» EXERCISE DIRECTIONS: Reproduce the first line of the material below and each line after it, exactly, through the line containing "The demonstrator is", and give nothing more.

*** DATASET EXCERPTS ***

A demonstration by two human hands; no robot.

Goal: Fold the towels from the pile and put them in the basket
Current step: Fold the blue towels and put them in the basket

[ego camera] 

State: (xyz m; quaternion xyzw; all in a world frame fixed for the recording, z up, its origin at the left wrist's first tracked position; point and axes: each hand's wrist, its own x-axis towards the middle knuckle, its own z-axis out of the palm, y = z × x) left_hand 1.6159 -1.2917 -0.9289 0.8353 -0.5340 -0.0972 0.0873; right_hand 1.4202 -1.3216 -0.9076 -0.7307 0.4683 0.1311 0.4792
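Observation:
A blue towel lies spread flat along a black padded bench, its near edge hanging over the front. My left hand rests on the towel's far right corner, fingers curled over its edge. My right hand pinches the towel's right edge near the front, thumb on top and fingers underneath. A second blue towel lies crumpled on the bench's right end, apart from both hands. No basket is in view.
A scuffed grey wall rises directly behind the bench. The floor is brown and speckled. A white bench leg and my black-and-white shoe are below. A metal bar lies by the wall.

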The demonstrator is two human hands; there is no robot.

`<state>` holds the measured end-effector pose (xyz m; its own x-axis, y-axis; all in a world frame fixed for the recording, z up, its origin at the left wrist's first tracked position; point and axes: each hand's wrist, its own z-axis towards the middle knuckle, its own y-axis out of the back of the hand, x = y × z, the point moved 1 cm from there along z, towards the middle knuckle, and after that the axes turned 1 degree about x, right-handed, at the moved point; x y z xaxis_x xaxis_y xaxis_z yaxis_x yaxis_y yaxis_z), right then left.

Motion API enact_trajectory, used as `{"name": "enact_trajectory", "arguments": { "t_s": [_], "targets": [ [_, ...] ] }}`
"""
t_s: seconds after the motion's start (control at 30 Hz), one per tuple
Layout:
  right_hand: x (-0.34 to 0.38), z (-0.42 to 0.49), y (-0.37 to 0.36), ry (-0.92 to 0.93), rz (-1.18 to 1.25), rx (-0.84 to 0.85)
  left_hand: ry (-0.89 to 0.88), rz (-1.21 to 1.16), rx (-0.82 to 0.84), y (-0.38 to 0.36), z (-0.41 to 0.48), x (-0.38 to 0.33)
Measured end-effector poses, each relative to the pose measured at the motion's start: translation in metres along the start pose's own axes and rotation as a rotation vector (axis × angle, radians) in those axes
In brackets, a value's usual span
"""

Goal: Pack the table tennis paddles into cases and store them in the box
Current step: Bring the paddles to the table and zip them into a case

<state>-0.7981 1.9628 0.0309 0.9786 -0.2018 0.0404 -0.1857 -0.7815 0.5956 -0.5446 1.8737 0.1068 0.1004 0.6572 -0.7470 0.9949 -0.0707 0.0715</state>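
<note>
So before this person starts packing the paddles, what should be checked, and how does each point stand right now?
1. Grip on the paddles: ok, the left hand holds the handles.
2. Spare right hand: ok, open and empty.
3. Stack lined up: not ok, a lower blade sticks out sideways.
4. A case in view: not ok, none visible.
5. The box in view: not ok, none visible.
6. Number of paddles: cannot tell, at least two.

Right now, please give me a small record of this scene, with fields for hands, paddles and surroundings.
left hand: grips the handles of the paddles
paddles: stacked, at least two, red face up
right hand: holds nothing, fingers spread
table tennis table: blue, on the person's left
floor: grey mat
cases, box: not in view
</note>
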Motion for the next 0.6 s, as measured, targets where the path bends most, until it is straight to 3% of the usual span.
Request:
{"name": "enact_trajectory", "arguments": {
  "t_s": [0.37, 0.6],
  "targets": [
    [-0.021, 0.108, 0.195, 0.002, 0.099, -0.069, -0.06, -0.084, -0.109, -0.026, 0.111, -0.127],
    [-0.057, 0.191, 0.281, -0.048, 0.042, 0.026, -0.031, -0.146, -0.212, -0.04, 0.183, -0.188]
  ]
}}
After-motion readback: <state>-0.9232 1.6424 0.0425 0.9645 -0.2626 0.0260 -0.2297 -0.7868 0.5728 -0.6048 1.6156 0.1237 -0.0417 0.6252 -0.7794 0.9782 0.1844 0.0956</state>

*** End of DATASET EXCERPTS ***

» RESPONSE:
A demonstration by two human hands; no robot.

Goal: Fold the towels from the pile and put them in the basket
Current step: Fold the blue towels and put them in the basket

[ego camera] 

State: (xyz m; quaternion xyzw; all in a world frame fixed for the recording, z up, its origin at the left wrist's first tracked position; point and axes: each hand's wrist, its own x-axis towards the middle knuckle, its own z-axis out of the palm, y = z × x) left_hand 1.6159 -1.2917 -0.9289 0.8353 -0.5340 -0.0972 0.0873; right_hand 1.4202 -1.3216 -0.9076 -0.7307 0.4683 0.1311 0.4792
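Observation:
A blue towel lies spread flat along a black padded bench, its near edge hanging over the front. My left hand rests on the towel's far right corner, fingers curled over its edge. My right hand pinches the towel's right edge near the front, thumb on top and fingers underneath. A second blue towel lies crumpled on the bench's right end, apart from both hands. No basket is in view.
A scuffed grey wall rises directly behind the bench. The floor is brown and speckled. A white bench leg and my black-and-white shoe are below. A metal bar lies by the wall.
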
The demonstrator is two human hands; there is no robot.

Nothing else remains for this exercise.